▸ Work to be completed:
Exactly the lines from the one holding "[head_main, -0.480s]" through the end of the material below must be printed, nothing more, and the pictures must be dropped.

Start of Information shown

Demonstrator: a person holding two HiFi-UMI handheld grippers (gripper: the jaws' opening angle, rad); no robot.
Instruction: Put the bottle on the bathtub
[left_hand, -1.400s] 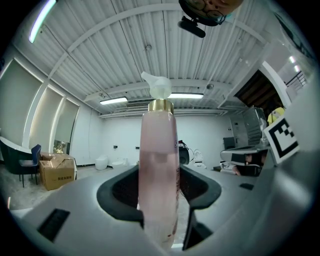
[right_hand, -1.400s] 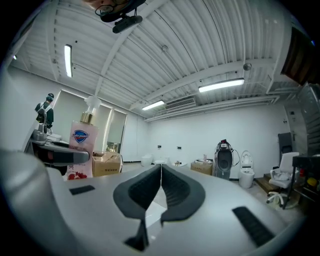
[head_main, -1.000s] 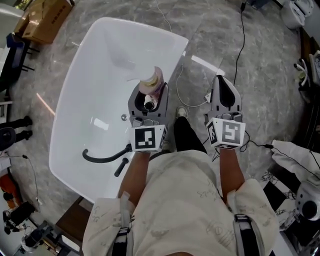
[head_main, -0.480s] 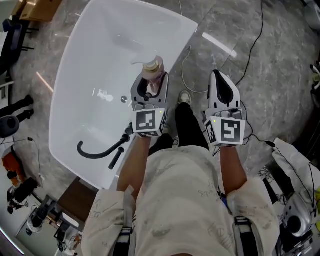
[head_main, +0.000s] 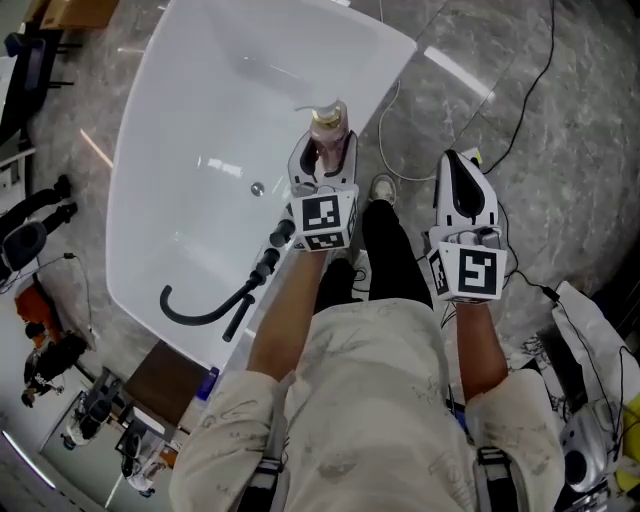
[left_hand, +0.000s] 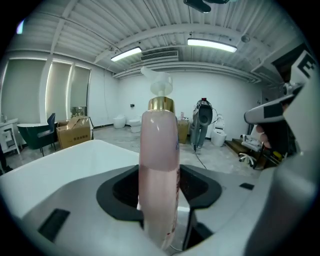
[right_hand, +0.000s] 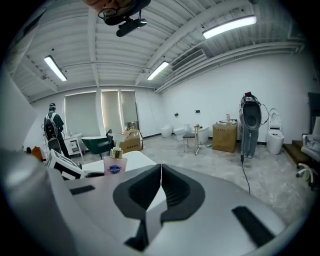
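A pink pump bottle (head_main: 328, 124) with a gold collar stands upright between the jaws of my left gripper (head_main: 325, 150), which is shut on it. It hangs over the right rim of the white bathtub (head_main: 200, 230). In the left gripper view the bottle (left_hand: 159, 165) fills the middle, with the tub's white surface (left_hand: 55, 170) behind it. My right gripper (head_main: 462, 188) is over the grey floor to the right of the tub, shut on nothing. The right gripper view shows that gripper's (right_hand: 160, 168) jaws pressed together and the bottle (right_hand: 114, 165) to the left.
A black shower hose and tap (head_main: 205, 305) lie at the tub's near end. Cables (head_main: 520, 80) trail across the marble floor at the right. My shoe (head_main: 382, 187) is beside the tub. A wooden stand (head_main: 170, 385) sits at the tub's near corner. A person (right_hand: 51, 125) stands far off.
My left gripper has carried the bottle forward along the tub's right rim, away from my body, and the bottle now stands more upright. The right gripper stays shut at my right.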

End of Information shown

▸ Reply to the task:
[head_main, -0.480s] 
[head_main, +0.000s] 
[left_hand, +0.000s] 
[right_hand, +0.000s] 
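A pink pump bottle (head_main: 328, 124) with a gold collar stands upright between the jaws of my left gripper (head_main: 325, 150), which is shut on it. It hangs over the right rim of the white bathtub (head_main: 200, 230). In the left gripper view the bottle (left_hand: 159, 165) fills the middle, with the tub's white surface (left_hand: 55, 170) behind it. My right gripper (head_main: 462, 188) is over the grey floor to the right of the tub, shut on nothing. The right gripper view shows that gripper's (right_hand: 160, 168) jaws pressed together and the bottle (right_hand: 114, 165) to the left.
A black shower hose and tap (head_main: 205, 305) lie at the tub's near end. Cables (head_main: 520, 80) trail across the marble floor at the right. My shoe (head_main: 382, 187) is beside the tub. A wooden stand (head_main: 170, 385) sits at the tub's near corner. A person (right_hand: 51, 125) stands far off.
My left gripper has carried the bottle forward along the tub's right rim, away from my body, and the bottle now stands more upright. The right gripper stays shut at my right.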

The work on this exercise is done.